May 10

Demistifying the Exogeneity Assumption in Linear Regression

Jamilla Cooiman, Founder Causal Academy

For many people in the data industry, Linear Regression is the first model they learn for data modelling. The focus then usually falls into one of two categories:

We aim to predict some variable Y as accurate as possible, and we use Linear Regression as a predictive model. In this case, we usually care about predictive accuracy, and focus on optimizing metrics like Mean Squared Error using techniques like Cross-Validation.
We aim to draw meaningful interpretations from the parameters of a Linear Regression model. In this case, we usually care about unbiasedness and the emphasis is on the exogeneity assumption.

The second case is very common, especially in YouTube videos, blog posts, and textbooks. Generally, these sources follow a similar structure. First, the form of the Linear Regression model and the Ordinary Least Squares (OLS) optimization method are introduced. Then, the Classic OLS assumptions are stated. One of these OLS assumptions then is the Exogeneity Assumption, which refers to mean-independence of the “true error” and the independent variables in the model. Then it is emphasized that this assumption is needed to ensure that our estimated Linear Regression coefficients are unbiased for the “true parameters” of the “true model” for outcome Y.

But unfortunately, this terminology is extremely ambiguous. What exactly is this “true model”? What are its “true parameters” and the “true error”? And why precisely does exogeneity ensure unbiasedness?

This ambiguity likely comes from the broader hesitation many people have when it comes to discussing causality. Sometimes it’s because the lecturers themselves are not properly educated on causality. Other times, it’s because bringing up causality can invite criticism, especially in an industry where association-focused analysis has long been the norm and causal claims are treated with caution.

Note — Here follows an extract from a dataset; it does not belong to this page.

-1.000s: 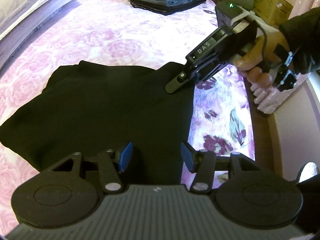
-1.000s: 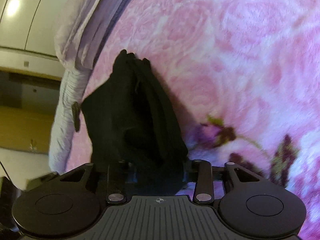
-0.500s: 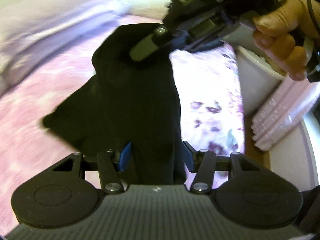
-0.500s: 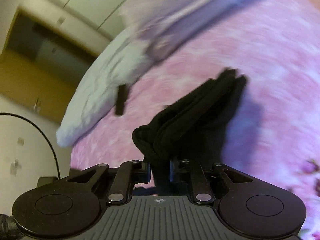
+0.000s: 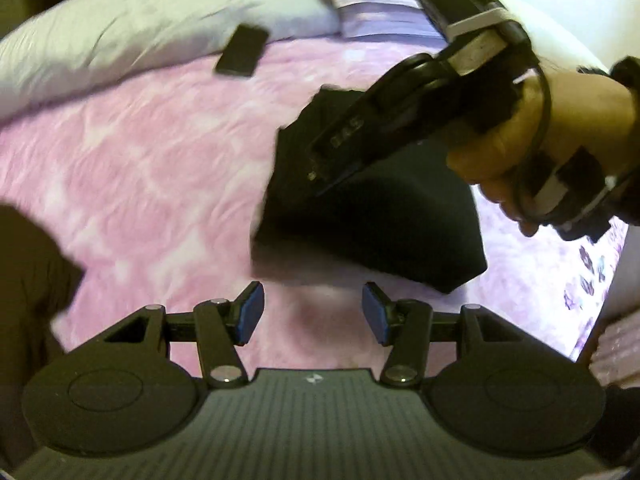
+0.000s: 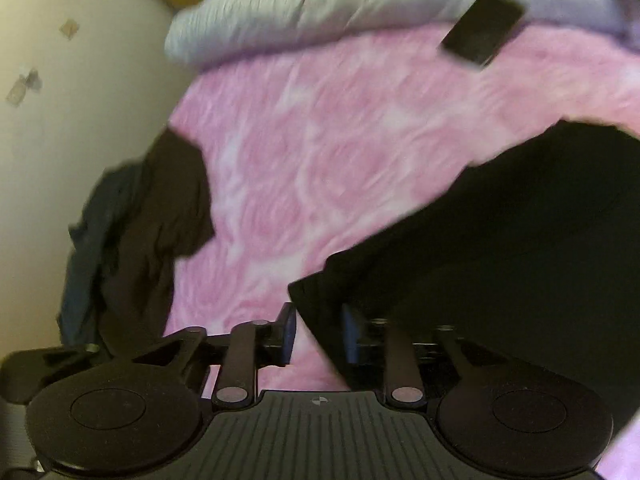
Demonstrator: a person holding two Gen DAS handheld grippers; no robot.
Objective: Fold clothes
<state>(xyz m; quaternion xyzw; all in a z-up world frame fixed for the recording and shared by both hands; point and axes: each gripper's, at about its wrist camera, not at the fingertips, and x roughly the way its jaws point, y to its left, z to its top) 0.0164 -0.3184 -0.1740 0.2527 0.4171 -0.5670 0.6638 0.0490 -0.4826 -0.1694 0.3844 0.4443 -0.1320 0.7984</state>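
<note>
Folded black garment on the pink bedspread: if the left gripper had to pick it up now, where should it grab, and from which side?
Take the folded black garment by its near left corner, coming in low from the open left gripper's side. That corner juts toward it as a thick stack of layers with shadow beneath, so one finger could probably slip under and one over. Blur hides the exact layering.

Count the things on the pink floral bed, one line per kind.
Folded black cloth garment: 1
Loose crumpled garments, one brownish-black, one dark blue: 2
Flat black rectangular device: 1
Pale grey rolled bedding: 1
Total: 5
</note>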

But the reality is: exogeneity and unbiasedness only truly matter if we’re aiming to do Causal Inference with Linear Regression. The ‘meaningful interpretations’ we want to draw from the parameters in the model are causal interpetations. Without this purpose, the exogeneity assumption and unbiasedness loses most, if not all, of its importance.

In this blog post, I aim to clear up any confusion around the aformentioned terminologies. I’ll clearly explain what the “true model” of Y refers to, what the “true parameters” and “true error” actually mean, and how exogeneity ties into all of it.

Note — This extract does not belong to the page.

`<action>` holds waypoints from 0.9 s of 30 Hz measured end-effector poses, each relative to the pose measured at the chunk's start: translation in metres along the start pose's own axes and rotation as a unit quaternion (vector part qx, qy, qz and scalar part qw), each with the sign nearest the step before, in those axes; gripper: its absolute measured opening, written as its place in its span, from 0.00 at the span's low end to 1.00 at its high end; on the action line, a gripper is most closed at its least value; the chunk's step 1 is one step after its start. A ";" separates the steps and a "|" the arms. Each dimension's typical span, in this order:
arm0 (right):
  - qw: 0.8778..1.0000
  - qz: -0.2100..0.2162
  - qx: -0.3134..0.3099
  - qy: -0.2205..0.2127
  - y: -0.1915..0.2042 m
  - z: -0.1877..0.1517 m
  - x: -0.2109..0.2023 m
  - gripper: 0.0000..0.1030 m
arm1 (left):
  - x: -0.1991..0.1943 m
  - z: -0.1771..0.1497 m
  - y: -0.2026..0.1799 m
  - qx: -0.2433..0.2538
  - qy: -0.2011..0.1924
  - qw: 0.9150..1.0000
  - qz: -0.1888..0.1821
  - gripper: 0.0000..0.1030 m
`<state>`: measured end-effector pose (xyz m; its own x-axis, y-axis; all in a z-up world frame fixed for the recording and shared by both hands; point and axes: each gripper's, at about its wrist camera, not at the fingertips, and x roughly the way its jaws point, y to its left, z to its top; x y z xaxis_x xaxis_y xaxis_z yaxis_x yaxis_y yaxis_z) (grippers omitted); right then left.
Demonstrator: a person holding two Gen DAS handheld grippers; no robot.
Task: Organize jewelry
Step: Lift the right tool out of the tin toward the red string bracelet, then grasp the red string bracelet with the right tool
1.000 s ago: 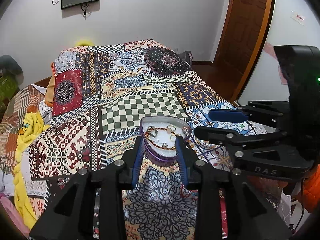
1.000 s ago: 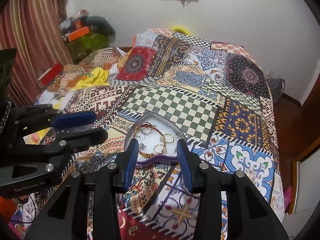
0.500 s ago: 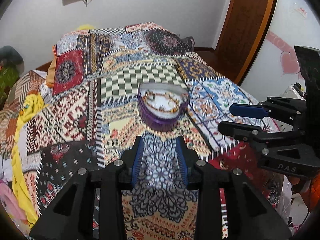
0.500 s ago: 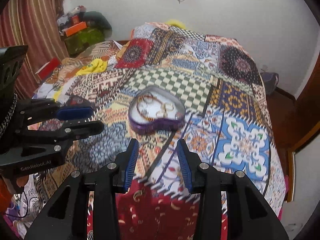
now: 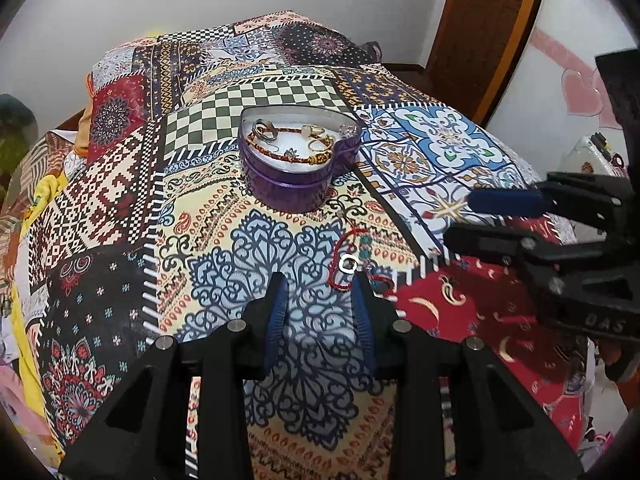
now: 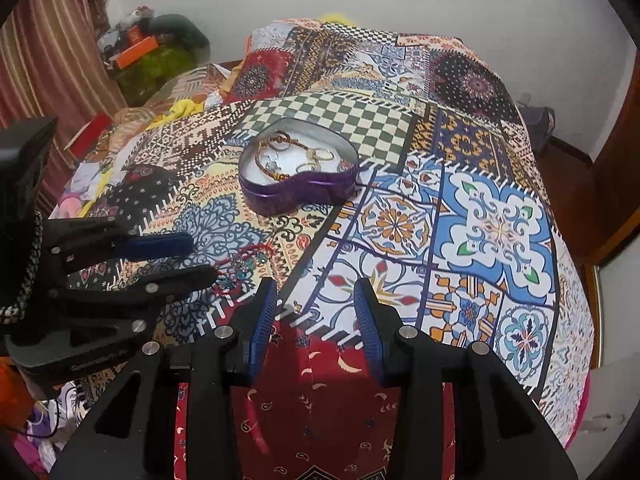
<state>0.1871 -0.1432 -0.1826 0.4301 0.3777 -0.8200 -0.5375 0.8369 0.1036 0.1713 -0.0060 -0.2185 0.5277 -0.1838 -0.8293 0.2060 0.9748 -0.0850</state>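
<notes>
- Whereas a second ago our left gripper (image 5: 318,280) framed the purple heart-shaped box (image 5: 298,160), it has since sunk and tilted down, and the box now lies well beyond its fingertips.
- Our right gripper (image 6: 315,286) has dropped likewise.
- Both keep their jaws partly apart, unchanged, and we hold nothing in either.
- Just beside the left gripper's right finger (image 5: 366,308) a red beaded bracelet (image 5: 352,258) and a small silver ring (image 5: 348,264) lie on the patchwork bedspread (image 5: 120,200).
- The open box holds rings and a gold-and-red bracelet (image 5: 292,148).
</notes>
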 end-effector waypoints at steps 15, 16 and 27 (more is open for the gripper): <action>1.000 0.012 0.014 0.012 -0.007 -0.003 0.008 0.35 | 0.016 0.012 -0.018 0.030 -0.002 0.999 -0.020 0.14; 1.000 0.013 0.014 0.012 -0.007 -0.004 0.008 0.35 | 0.017 0.013 -0.017 0.028 -0.002 0.999 -0.023 0.13; 1.000 0.012 0.014 0.010 -0.006 -0.002 0.009 0.35 | 0.016 0.010 -0.007 -0.001 -0.005 0.999 -0.043 0.07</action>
<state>0.1928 -0.1454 -0.1922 0.4024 0.3906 -0.8280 -0.5265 0.8386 0.1397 0.1870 -0.0175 -0.2258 0.5158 -0.2689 -0.8134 0.2496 0.9554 -0.1576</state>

The Linear Regression Model and its Parameters

Linear Regression is a statistical method used to model the relationship between variables. Typically, there’s one variable you aim to predict, called the dependent variable, and one or more variables you use to make predictions, called the independent variables. The idea is to model the dependent variable as a linear function of the independent variables, which is why it’s called Linear Regression.

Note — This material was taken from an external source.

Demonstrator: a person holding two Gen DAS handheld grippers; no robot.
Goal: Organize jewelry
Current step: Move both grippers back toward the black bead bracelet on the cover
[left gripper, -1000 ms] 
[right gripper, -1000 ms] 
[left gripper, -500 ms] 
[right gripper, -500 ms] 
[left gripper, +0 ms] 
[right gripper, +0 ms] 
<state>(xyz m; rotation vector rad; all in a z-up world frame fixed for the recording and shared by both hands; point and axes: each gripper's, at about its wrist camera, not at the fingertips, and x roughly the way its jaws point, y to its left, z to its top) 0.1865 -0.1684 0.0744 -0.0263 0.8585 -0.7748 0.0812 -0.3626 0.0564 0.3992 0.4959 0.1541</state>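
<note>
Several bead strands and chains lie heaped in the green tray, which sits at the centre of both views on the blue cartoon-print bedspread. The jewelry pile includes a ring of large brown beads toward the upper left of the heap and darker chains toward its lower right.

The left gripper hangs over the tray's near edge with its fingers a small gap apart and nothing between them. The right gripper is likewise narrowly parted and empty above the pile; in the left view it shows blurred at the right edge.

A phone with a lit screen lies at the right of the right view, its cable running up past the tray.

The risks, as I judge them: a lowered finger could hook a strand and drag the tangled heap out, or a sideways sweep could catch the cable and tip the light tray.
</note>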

Specifically, if Y is the dependent variable and X₁, X₂, … , Xₖ are the independent variables, Linear Regression models Y as:

Y = β₀ + β₁X₁ + β₂X₂ + ⋯ + βₖXₖ + ϵ

where k is the number of independent variables.

Here, β₀ is called the intercept. Generally, this intercept approximates E[Y | X₁ = 0, X₂ = 0, …, Xₖ = 0 ]. However, in many practical situations, it doesn’t have a meaningful interpretation. This is because it is often unrealistic or impossible for all the X variables to take on the value 0 (simultaneously). Imagine one variable representing something like the height of an individual: a height of 0 doesn’t make any sense. This often makes the intercept more of a mathematical component of the model rather than a meaningful quantity.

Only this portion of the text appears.